Da Momolo, i beffeggiatori passavano al parlare veneziano, a Venezia stessa; ma
allora bisognava sentire e veder Catte, riconoscere che cinque o sei lombardi
son pochi davvero per azzuffarsi a parole con una brava calèra del buon
sangue veneziano. Con quattro frustate in giro li faceva stare indietro tutti,
poi ne sceglieva uno e lo tempestava di motti e di frizzi, voltandogli addosso
le risate della compagnia, sprecando un tesoro di spirito e concludendo,
inebetita la vittima, che non c'era gusto.
«Andate là» diceva qualche volta
Fanny «stiamo più allegri noi che i sciori.»
Allora si chiudeva il torrente delle
risate e si aprivano i mille rivoli del pettegolezzo. Tutta la compagnia
bisbigliava. Alla Giovanna quei bisbigli non piacevano; ma Catte sosteneva che a
nu, poarini, era lecito, lecitissimo ascoltare alle porte, leggere le
lettere, dar ordine alle tasche ed ai cassetti dei padroni. Non vanno alla
commedia i padroni? Dunque anche la povera servitù ha da potersi godere la sua matta
commedia, già che in casa la danno per niente. E se non la vogliono dare, ciò,
la si prende. Quello non è rubare; agli occhi e alle orecchie non ci resta
attaccato niente. Se si mette la mano in un cassetto è a fin di bene e non per
brutte cose, e, dopo, uno si lava nell'acqua dei padroni.
La commedia in scena era questa: S.
E. Nepo e il suo matrimonio. Quella gente aveva fiutato il titolo in aria
per istinto.

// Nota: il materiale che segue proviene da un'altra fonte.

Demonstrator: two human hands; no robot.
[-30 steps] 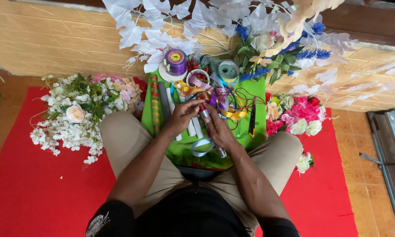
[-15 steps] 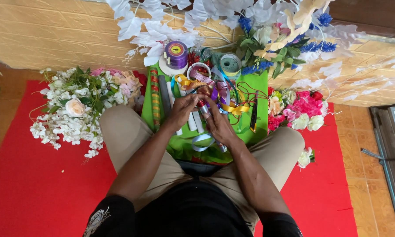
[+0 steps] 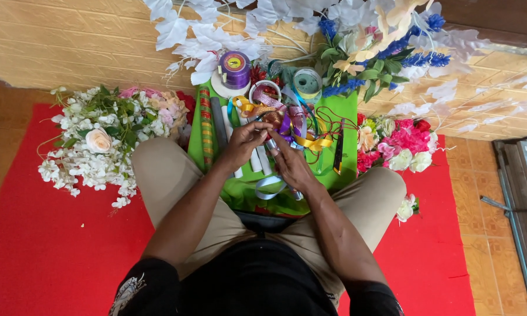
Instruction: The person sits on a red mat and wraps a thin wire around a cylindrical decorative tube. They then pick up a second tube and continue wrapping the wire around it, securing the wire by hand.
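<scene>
Red mat [image 3: 53,251] underneath; on the green tray [image 3: 348,111], your left hand [image 3: 244,143] and right hand [image 3: 291,164] meet, fingers pinched together on a ribbon piece [image 3: 273,142] beside the purple spool [image 3: 235,69].

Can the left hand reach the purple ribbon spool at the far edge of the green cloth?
Probably yes. The purple ribbon spool stands uncovered, just beyond the left hand, with only low ribbons between. But that hand works with the right hand on a small piece.

Green cloth [image 3: 345,111] lies on the red mat [image 3: 53,246], before the person's knees. On it: tangled ribbons [image 3: 287,120], purple ribbon spool [image 3: 235,69] at the far edge. White flower bunch [image 3: 94,146] lies left; pink flower bunch [image 3: 404,143] right.
</scene>
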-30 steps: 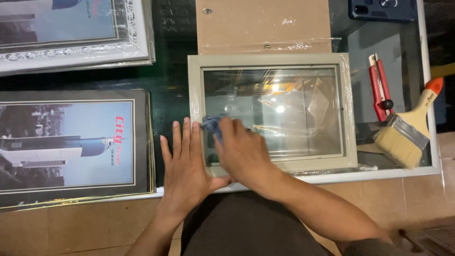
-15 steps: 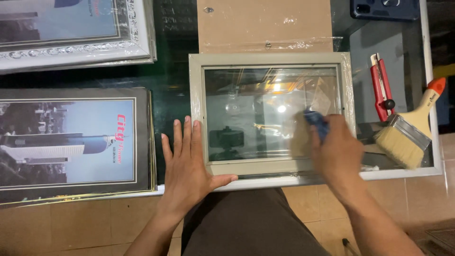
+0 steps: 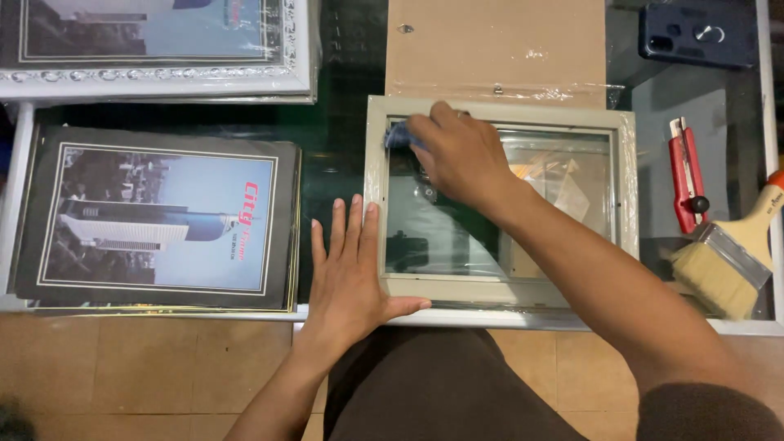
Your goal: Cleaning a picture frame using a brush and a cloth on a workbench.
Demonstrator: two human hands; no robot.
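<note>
We see the right hand (image 3: 461,155) curled around a small blue cloth (image 3: 398,136), pressing it on the glass pane (image 3: 457,237) at the upper left inside corner of the pale grey-green picture frame (image 3: 625,188); fingers are bent over the cloth so only a bit of blue shows at the fingertips. The left hand (image 3: 349,278) lies flat and open, fingers spread, holding nothing, palm on the table edge with fingertips touching the frame's left rail and thumb along its bottom rail. The frame sits face up on a dark glass-topped table (image 3: 343,155), in the middle, just below a brown backing board (image 3: 494,41) with clear tape along its lower edge. We judge the frame light and stiff but the pane fragile and slick, likely to slide or crack under point pressure; best held by the outer rails, flat palm bracing as now, not by the glass. The cloth is soft and limp and bunches in the hand. To the left lies a dark-framed tower print (image 3: 159,220), above it a silver ornate frame (image 3: 155,49). To the right, well apart from the hands: a red utility knife (image 3: 686,175), a paintbrush (image 3: 731,265), and a dark phone (image 3: 698,33).
</note>
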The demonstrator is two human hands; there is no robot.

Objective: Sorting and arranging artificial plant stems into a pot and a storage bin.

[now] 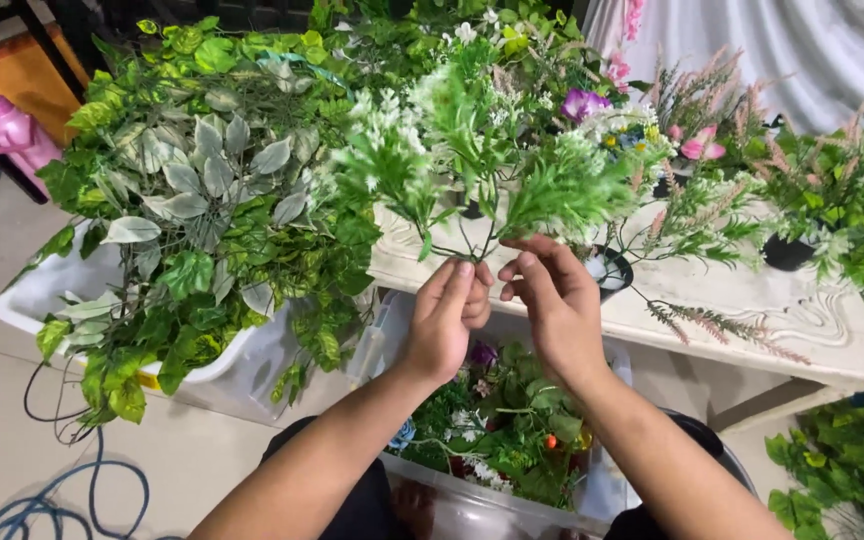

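Both hands — left hand (pixel 449 312), right hand (pixel 550 296) — fingers clamped on green plastic sprig (pixel 472 165) stems above clear bin (pixel 472 510).

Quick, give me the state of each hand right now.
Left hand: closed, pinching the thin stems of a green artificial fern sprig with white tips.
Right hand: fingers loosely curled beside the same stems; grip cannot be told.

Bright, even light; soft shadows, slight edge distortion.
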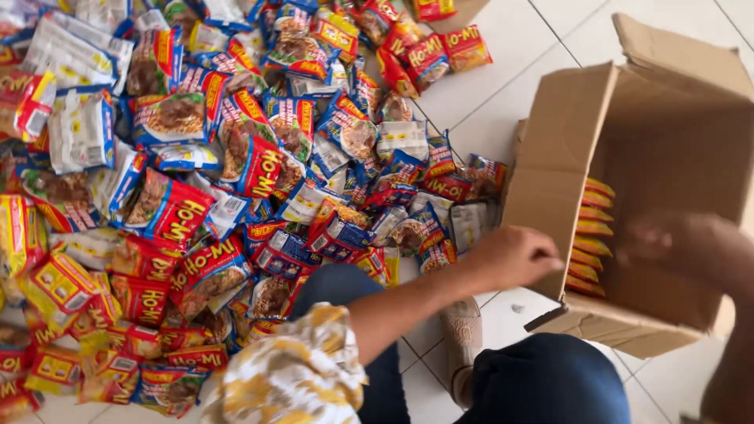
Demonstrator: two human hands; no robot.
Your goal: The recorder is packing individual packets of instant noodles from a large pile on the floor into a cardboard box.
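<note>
A cardboard box [675, 141] lies on its side on the white tiled floor at the right, its mouth facing me. A row of orange and yellow noodle packets [591, 235] stands stacked against its inner left wall. My left hand [512, 256] reaches from a flowery sleeve and curls its fingers over the box's left wall near the lower corner. My right hand [674, 242] is inside the box, just right of the stacked packets. It is blurred by motion, and no packet shows in it.
A big loose heap of red, blue, yellow and white noodle packets [204, 180] covers the floor at the left and centre. My knees in dark blue trousers [542, 381] are at the bottom. The box's flaps [667, 43] stick out at the top and bottom.
</note>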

Si era ancora al prologo; un prologo occulto da cogliersi negli
sguardi, negli atti, nelle parole più indifferenti, forse in qualche colloquio
recondito in cui gl'interlocutori credevano non essere uditi neppure dall'aria.
Catte ne aveva parlato lungamente a Fanny, rispondendo agli elogi che la
cameriera civettuola faceva della bellèssa di Nepo, della bianchèssa
di quelle mani da popòla e della sua gran scichèssa in generale.
Catte le aveva rappresentata la cosa come un gran beneficio cui la Provvidenza,
aiutata dalle Eccellenze Salvador, stava per recare a donna Marina. Ella
magnificava non poco le ricchezze de' suoi padroni, i due palazzi di Venezia,
di qua e di là dall'acqua, la colossale villeggiatura con i porticati lunghi
come le Procuratie, i reggimenti di statue, i granai capaci di sfamare tutti i
topi e i pitocchi di Venezia, e la famosa aia grande come la Piazzetta. Fanny
beveva queste notizie e le spandeva tra i colleghi: «Che senta, che senta! La
dice così e così». Pareva che stesse per ereditar lei tutta questa roba. Gli
altri facevano spallucce. Che ne importava loro? E chiedevano a Fanny s'ella
credeva di andar a far la principessa. Fanny, piccata, rispondeva: «Che
sciocchezze!». Principessa no, ma intanta non sarebbe più stata ad
ammuffire in quel mostro d'un sito, fabbricato dal diavolo per i suoi figli.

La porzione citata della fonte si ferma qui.